_What is required_:
Print every record exactly as it appears. Leave the pictures out.

_Excerpts from a dataset_:
▼
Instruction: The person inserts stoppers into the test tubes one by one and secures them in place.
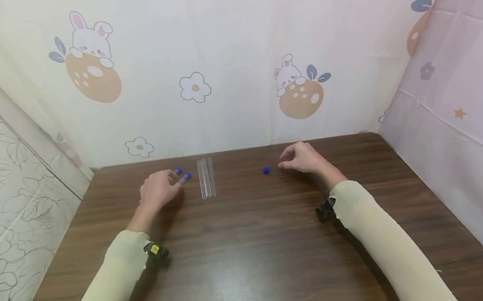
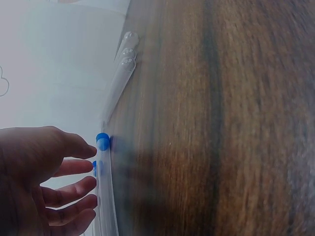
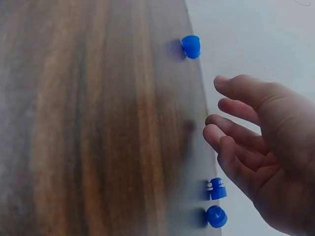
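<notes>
My left hand (image 1: 156, 187) is low over the left part of the table, beside clear test tubes with blue caps (image 1: 187, 175). In the left wrist view its fingers are spread and gently bent, fingertips close to the nearest capped test tube (image 2: 104, 182); none is gripped. Three uncapped clear test tubes (image 1: 206, 178) lie side by side to its right. My right hand (image 1: 300, 157) hovers near a loose blue cap (image 1: 266, 170), thumb and fingers apart with nothing between them. Two more blue caps (image 3: 216, 217) show below that hand in the right wrist view; in the head view the hand hides them.
The dark wood-grain table (image 1: 235, 250) reaches back to a printed curtain (image 1: 236, 106). Another curtain (image 1: 465, 110) hangs along the right side, and a patterned panel (image 1: 1, 197) stands at the left. Small black cameras are strapped to both wrists.
</notes>
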The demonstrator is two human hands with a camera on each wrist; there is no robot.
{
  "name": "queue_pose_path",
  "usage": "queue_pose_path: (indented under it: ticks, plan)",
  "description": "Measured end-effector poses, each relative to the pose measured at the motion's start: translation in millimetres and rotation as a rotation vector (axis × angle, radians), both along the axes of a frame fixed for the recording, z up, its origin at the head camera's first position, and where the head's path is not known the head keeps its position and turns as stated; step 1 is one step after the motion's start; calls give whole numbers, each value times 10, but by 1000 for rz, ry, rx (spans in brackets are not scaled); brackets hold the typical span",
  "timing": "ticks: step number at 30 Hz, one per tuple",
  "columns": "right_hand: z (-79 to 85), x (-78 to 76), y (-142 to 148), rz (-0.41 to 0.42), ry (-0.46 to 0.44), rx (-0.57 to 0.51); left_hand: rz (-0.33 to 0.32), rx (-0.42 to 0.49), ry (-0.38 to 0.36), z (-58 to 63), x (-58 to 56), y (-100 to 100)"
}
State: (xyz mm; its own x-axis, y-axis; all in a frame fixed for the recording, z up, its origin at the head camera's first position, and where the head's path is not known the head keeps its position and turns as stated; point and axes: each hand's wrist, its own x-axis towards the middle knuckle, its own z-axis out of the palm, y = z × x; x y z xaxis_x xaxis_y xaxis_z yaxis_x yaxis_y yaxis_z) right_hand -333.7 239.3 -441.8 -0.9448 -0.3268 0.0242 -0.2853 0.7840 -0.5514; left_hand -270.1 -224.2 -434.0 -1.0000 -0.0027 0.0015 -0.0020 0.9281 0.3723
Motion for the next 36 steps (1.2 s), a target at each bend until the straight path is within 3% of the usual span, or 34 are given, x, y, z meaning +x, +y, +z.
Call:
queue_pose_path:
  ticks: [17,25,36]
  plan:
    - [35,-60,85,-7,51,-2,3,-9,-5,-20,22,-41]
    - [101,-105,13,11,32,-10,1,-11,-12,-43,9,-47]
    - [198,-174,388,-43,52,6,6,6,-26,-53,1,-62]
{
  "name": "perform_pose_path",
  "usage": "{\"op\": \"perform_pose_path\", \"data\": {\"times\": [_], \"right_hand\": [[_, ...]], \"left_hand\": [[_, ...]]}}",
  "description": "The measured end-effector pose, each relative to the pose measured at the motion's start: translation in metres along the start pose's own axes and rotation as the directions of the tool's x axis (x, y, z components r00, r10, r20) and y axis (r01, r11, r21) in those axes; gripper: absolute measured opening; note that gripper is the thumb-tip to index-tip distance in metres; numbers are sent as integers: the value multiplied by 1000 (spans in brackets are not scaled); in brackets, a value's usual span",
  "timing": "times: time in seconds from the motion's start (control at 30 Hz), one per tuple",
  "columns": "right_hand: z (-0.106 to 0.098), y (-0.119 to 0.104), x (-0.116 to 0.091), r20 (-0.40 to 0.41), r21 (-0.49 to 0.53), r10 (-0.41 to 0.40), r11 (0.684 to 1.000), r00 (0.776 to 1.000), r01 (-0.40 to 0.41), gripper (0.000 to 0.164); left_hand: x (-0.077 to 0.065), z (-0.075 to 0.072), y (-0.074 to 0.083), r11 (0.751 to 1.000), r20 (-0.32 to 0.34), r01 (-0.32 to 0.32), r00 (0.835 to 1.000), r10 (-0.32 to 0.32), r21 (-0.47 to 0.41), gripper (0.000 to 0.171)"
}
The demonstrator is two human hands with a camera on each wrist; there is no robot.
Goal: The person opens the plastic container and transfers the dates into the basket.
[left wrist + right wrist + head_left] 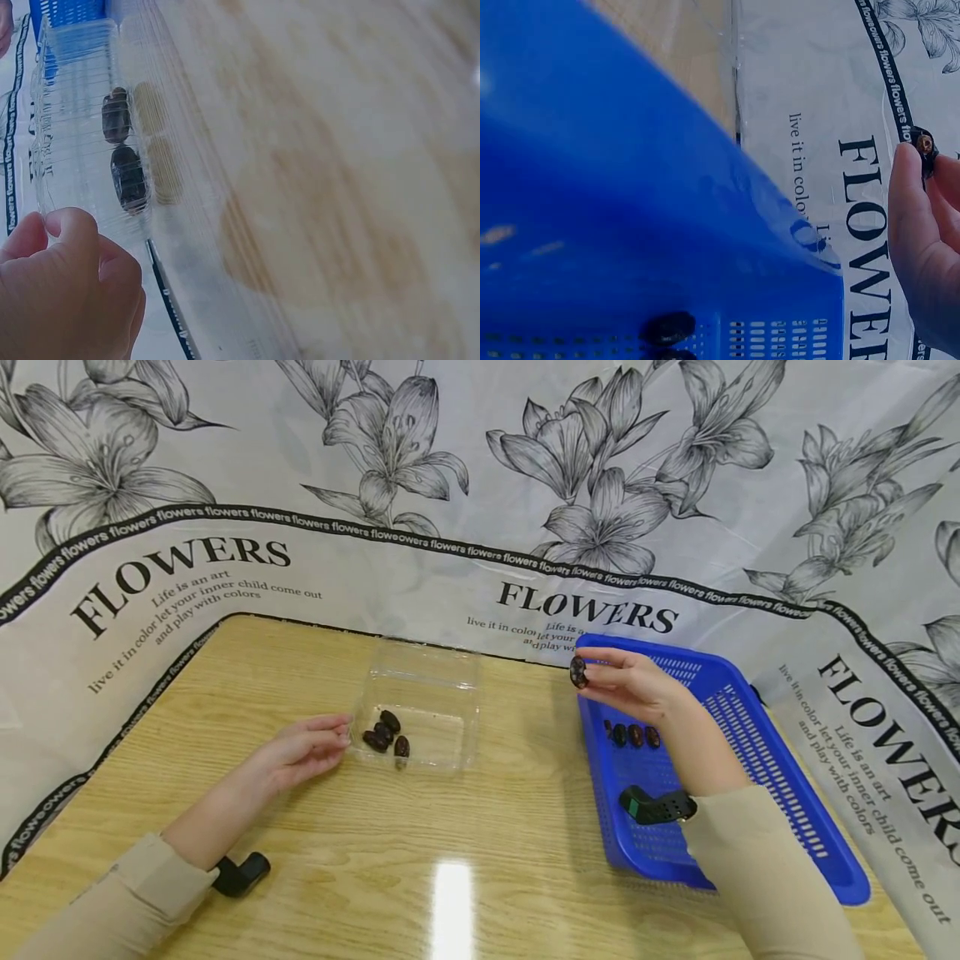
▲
_Response below_:
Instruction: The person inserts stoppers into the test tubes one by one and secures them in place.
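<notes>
My left hand (image 1: 156, 187) is low over the left part of the table, beside clear test tubes with blue caps (image 1: 187, 175). In the left wrist view its fingers are spread and gently bent, fingertips close to the nearest capped test tube (image 2: 104, 182); none is gripped. Three uncapped clear test tubes (image 1: 206, 178) lie side by side to its right. My right hand (image 1: 300, 157) hovers near a loose blue cap (image 1: 266, 170), thumb and fingers apart with nothing between them. Two more blue caps (image 3: 216, 217) show below that hand in the right wrist view; in the head view the hand hides them.
The dark wood-grain table (image 1: 235, 250) reaches back to a printed curtain (image 1: 236, 106). Another curtain (image 1: 465, 110) hangs along the right side, and a patterned panel (image 1: 1, 197) stands at the left. Small black cameras are strapped to both wrists.
</notes>
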The demonstrator is two human hands with a camera on each wrist; there is no robot.
{
  "name": "queue_pose_path",
  "usage": "queue_pose_path: (indented under it: ticks, plan)",
  "description": "Measured end-effector poses, each relative to the pose measured at the motion's start: translation in millimetres and rotation as a rotation vector (axis × angle, radians), both along the axes of a frame fixed for the recording, z up, its origin at the head camera's first position, and where the head's path is not known the head keeps its position and turns as stated; step 1 is one step after the motion's start; calls give whole numbers, each value times 10, but by 1000 for rz, ry, rx (spans in brackets are not scaled); brackets hold the typical span",
  "timing": "ticks: step number at 30 Hz, one per tuple",
  "columns": "right_hand: z (-79 to 85), x (-78 to 76), y (-142 to 148), rz (-0.41 to 0.42), ry (-0.46 to 0.44), rx (-0.57 to 0.51); left_hand: rz (-0.33 to 0.32), rx (-0.42 to 0.49), ry (-0.38 to 0.36), z (-58 to 63), x (-58 to 56), y (-100 to 100)"
}
State: (xyz mm; its own x-axis, y-axis; all in a frame fixed for the recording, z up, its origin at the head camera's first position, and where the head's path is not known the head keeps its position and turns as stated; point and axes: each hand's wrist, its own x-axis towards the middle knuckle, its own z-axis out of the palm, y = z × x; x y z xaxis_x xaxis_y xaxis_z yaxis_x yaxis_y yaxis_z) right_hand -333.7 239.3 -441.8 -0.9448 -0.3268 0.0242 -0.2853 0.7840 -0.5514; left_hand -270.1 -224.2 -434.0 -1.0000 -0.0027 0.0015 -0.0020 0.9281 0.3723
Motion for the next 36 steps (1.2 s), a target at each bend until the straight path is within 3% of the usual span, or 34 are given, x, y, z meaning +x, +y, +z.
Call:
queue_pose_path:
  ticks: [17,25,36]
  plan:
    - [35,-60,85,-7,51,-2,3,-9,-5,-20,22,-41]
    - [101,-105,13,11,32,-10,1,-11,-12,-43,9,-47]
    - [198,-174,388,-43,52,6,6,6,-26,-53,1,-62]
{
  "name": "perform_pose_path",
  "usage": "{\"op\": \"perform_pose_path\", \"data\": {\"times\": [_], \"right_hand\": [[_, ...]], \"left_hand\": [[_, ...]]}}",
  "description": "The measured end-effector pose, each relative to the pose measured at the motion's start: translation in metres along the start pose's own axes and rotation as the directions of the tool's x axis (x, y, z components r00, r10, r20) and y axis (r01, r11, r21) in those axes; gripper: absolute measured opening; note that gripper is the thumb-tip to index-tip distance in metres; numbers are sent as integers: the value multiplied by 1000 (spans in brackets are not scaled); in brackets, a value's usual span",
  "timing": "times: time in seconds from the motion's start (control at 30 Hz), one per tuple",
  "columns": "right_hand: z (-0.106 to 0.098), y (-0.119 to 0.104), x (-0.116 to 0.091), r20 (-0.40 to 0.41), r21 (-0.49 to 0.53), r10 (-0.41 to 0.40), r11 (0.684 to 1.000), r00 (0.776 to 1.000), r01 (-0.40 to 0.41), gripper (0.000 to 0.164); left_hand: x (-0.077 to 0.065), z (-0.075 to 0.072), y (-0.074 to 0.083), r11 (0.751 to 1.000), r20 (-0.32 to 0.34), r01 (-0.32 to 0.32), r00 (0.835 to 1.000), r10 (-0.32 to 0.32), r21 (-0.47 to 0.41), gripper (0.000 to 0.171)"
}
The demonstrator is two human hands with a camera on each wrist; there is no robot.
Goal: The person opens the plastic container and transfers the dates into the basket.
[left wrist + right wrist + head_left] 

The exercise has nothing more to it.